Her students appreciate the efforts she makes to help them learn key concepts through a growing collection of activities and games, paid for in part with the Student Learning Fee grant she wrote to make learning more accessible to all her students.

Shook’s commitment to equity also shows up in her work with a group of authors and editors who selflessly published an Open Educational Resources (OER) textbook, which is free to biological anthropology students. Published by the esteemed American Anthropological Association, the second edition features Dr. Shook as the first author.
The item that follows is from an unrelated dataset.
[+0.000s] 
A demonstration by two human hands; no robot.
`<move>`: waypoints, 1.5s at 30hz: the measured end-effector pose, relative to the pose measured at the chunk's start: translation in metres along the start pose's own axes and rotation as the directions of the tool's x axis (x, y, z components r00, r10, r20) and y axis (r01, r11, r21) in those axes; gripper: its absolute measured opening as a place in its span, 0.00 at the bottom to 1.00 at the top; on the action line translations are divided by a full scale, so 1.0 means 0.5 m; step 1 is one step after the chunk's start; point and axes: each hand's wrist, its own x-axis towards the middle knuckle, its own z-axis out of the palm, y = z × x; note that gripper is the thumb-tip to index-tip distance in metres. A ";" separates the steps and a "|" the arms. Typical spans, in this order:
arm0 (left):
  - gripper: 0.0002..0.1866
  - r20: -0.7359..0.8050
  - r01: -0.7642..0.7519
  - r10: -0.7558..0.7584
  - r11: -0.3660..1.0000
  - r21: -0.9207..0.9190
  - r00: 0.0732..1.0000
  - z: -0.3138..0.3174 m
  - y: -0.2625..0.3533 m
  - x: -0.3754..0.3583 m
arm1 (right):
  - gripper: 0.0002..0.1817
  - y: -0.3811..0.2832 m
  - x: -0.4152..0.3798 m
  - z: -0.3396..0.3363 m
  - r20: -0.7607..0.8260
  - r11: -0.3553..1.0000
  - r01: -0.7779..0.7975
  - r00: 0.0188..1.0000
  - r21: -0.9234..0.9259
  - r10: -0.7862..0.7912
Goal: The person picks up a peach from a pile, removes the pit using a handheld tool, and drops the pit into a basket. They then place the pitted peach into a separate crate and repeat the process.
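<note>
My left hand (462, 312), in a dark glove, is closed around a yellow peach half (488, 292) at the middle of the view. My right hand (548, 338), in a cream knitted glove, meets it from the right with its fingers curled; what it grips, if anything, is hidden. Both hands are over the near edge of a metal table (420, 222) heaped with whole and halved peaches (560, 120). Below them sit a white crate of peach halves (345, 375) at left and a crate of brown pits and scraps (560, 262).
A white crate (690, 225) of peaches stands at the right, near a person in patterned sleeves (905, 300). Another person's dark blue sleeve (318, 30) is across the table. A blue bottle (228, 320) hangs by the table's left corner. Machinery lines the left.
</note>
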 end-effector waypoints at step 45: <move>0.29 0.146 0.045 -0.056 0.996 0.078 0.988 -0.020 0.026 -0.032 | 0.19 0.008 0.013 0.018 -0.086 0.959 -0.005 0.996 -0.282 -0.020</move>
“I love getting to know students as individuals, helping them learn, and celebrating their successes,” Shook said. “Students face a diverse range of challenges on their college path, and it is an honor to provide or refer students to resources that make these hurdles manageable. When I read that 50% of Chico State students reported not purchasing a textbook due to financial hardships, I was motivated get involved with the OER movement and create a free textbook so that more students can acquire the course materials they need to succeed.”

One of Shook’s strengths is teaching others to be teachers. She has overseen the training of the department’s graduate student teaching assistants for two decades and recently redesigned the supervised college teaching course to provide training in professionalism and teaching, setting them up to thrive in their graduate and professional careers.

Shook earned bachelor’s degrees in biochemistry and cultural anthropology from Cornell College in 1998 and an M.A. and PhD in anthropology from UC Davis in 1999 and 2005, respectively.